As the energy transition accelerates, gas demand is set to rise with particularly strong growth from LNG.
But the LNG industry also faces competitive challenges in the new world and if it is to safeguard its position in the future energy mix, it must be carbon competitive, claims Wood Mackenzie.
A new ‘green’ LNG trend has emerged over the last 18 months or so, with six ‘carbon-neutral’ cargoes from Shell and Jera being delivered or agreed with Asian buyers, and one long-term supply tender has been announced by Pavilion.
Despite these cargoes representing a very marginal share of the overall LNG market, the energy researcher said these deals have “caused a stir in the industry”.
Principal analyst Lucy Cullen said: “Full carbon-neutrality from wellhead to consumption is an ambitious goal for the entire LNG industry, but targeted reductions in upstream and liquefaction processes can still achieve sizable reductions. And this aligns well with greater pressure from corporate carbon targets.
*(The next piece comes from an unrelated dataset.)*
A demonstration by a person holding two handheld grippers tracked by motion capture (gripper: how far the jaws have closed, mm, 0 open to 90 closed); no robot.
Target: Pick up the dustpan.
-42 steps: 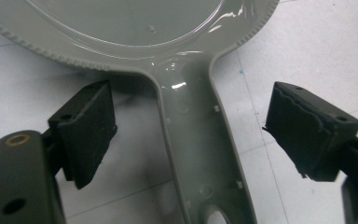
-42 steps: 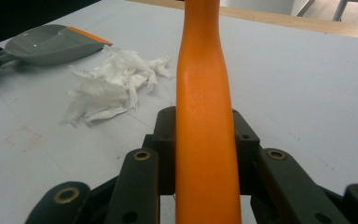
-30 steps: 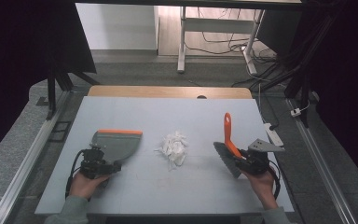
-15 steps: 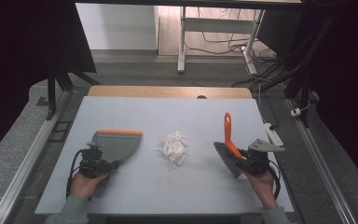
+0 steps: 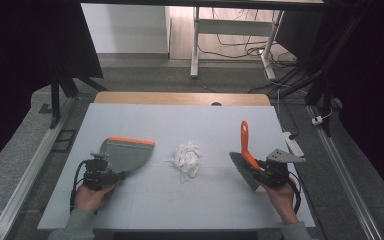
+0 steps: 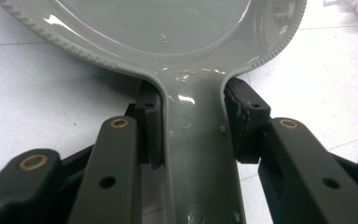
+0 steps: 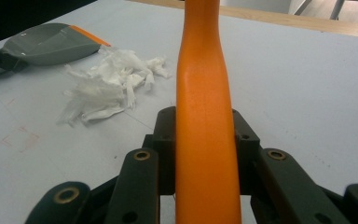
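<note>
floor (image 5: 145, 75): grey carpet | desk legs (image 5: 196, 40): white, beyond table | cables (image 5: 240, 47): loose on floor

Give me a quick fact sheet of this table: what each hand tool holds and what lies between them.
left gripper: shut on the dustpan by its grey handle
right gripper: shut on the brush by its orange handle
middle of table: heap of torn paper, loose, touching neither tool
dustpan lip: orange edge, on the far side from the person
table: pale grey top, wooden strip at the far edge
</note>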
“Whether emissions are controlled in the value chain or as part of the sale through offsets, all carbon reductions come at a cost.
“And, ultimately, this will result in greater differentiation between projects by buyers and investors – with green LNG either sold at a premium or ‘dirtier’ LNG being penalised.
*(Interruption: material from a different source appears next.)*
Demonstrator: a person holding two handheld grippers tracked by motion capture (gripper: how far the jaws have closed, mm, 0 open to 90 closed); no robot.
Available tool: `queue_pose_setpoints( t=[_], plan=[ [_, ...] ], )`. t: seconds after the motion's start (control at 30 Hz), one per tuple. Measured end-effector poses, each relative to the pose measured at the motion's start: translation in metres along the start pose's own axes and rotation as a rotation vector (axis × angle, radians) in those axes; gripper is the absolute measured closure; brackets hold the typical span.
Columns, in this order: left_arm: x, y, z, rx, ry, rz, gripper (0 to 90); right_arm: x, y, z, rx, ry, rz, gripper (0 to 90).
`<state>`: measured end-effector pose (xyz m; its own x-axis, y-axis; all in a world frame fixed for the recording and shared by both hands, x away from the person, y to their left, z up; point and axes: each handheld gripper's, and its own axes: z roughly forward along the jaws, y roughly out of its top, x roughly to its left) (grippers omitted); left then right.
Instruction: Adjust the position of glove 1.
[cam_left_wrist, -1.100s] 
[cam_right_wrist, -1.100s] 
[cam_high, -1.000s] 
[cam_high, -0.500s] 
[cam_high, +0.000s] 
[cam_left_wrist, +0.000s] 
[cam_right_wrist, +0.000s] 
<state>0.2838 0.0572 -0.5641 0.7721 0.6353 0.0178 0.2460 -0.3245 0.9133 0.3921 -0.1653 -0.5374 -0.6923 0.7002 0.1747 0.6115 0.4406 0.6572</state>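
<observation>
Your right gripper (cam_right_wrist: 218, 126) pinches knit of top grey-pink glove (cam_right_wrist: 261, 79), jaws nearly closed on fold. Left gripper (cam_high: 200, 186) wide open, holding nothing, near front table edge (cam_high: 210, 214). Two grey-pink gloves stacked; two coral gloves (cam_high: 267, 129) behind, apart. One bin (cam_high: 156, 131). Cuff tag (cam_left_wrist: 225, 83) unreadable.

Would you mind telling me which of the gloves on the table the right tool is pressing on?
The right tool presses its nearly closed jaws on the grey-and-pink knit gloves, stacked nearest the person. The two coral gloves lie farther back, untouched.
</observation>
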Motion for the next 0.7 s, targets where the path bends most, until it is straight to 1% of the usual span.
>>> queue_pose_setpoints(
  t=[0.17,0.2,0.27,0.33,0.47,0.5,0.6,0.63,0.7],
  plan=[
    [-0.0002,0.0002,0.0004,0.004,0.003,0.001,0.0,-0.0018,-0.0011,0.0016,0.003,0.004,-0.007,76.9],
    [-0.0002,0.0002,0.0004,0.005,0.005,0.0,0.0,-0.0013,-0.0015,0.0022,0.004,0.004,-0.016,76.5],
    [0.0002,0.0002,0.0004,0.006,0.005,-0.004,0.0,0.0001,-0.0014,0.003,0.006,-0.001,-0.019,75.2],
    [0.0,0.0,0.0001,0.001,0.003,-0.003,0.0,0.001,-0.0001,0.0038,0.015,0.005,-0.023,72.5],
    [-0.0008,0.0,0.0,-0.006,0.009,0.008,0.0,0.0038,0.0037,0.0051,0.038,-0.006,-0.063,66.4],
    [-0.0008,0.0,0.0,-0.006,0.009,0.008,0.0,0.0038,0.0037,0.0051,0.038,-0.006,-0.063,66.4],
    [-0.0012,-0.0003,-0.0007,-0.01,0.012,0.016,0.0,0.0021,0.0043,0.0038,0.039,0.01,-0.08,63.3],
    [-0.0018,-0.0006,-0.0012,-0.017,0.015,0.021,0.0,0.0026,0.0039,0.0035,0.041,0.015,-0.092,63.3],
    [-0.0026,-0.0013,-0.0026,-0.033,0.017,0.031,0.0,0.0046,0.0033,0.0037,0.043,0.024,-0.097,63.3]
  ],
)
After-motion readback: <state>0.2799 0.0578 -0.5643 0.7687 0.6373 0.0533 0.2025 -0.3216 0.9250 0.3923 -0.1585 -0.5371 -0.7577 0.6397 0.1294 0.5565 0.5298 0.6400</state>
“But if ‘green’ LNG is to become more mainstream, transparency and standardisation of emission measurements which does not exist today will be key. Now is the time for industry to work together to address this challenge.”
2021 could be “bumper year” for upstream mergers and acquisitions
This year has “upended” the upstream industry not once, or twice, but three times, said Wood Mackenzie.
First there was the oil price crash, then the coronavirus pandemic, followed by the rapid acceleration of energy transition plans from the Euro-majors.
Each of those situations have sent massive shockwaves through the industry, creating big new questions about future strategies.
In the short-term Wood Mackenzie claims this will have a “big impact” on mergers and acquisitions (M&A), with the oil majors putting a range of non-core assets up for sale.
The energy researcher pinpoints three main drivers here, particularly in Asia Pacific – the energy transition, portfolio rationalisation and deleveraging stretched balance sheets, with the region at the frontline of all three.
The majors have a big geographical presence in Asia Pacific, according to Wood Mackenzie, which includes non-core, stranded and mature assets.
But it said that will change as positions coalesce around the core, advantaged assets, which “primarily sit in Australasia”.
Wood Mackenzie research director Angus Rodger said: “This sets us up for a bumper 2021 for M&A. Many of the sales processes launched in Asia Pacific in 2020 will close towards year-end with details of winning bidders likely emerging in H1 2020.
“We estimate the value traded in-region could jump to a whopping $10bn to $15bn in 2021, up from just over $5bn of deals in 2019, and less than $1bn in 2020 so far, if most of these processes are successful.”
But Rodger notes that “price discovery is the challenge”, because with the majors on one side and bargain hunters on the other, contingent payments will “play a key role in deals to help bridge the gap”.
He added: “What will be the priority for the majors – achieving deal valuations that meet their own internal expectations, or clearing out the non-core assets to hit the wider strategic targets of the company? The pattern of deal-flow in the first half of 2021 will provide the answer.”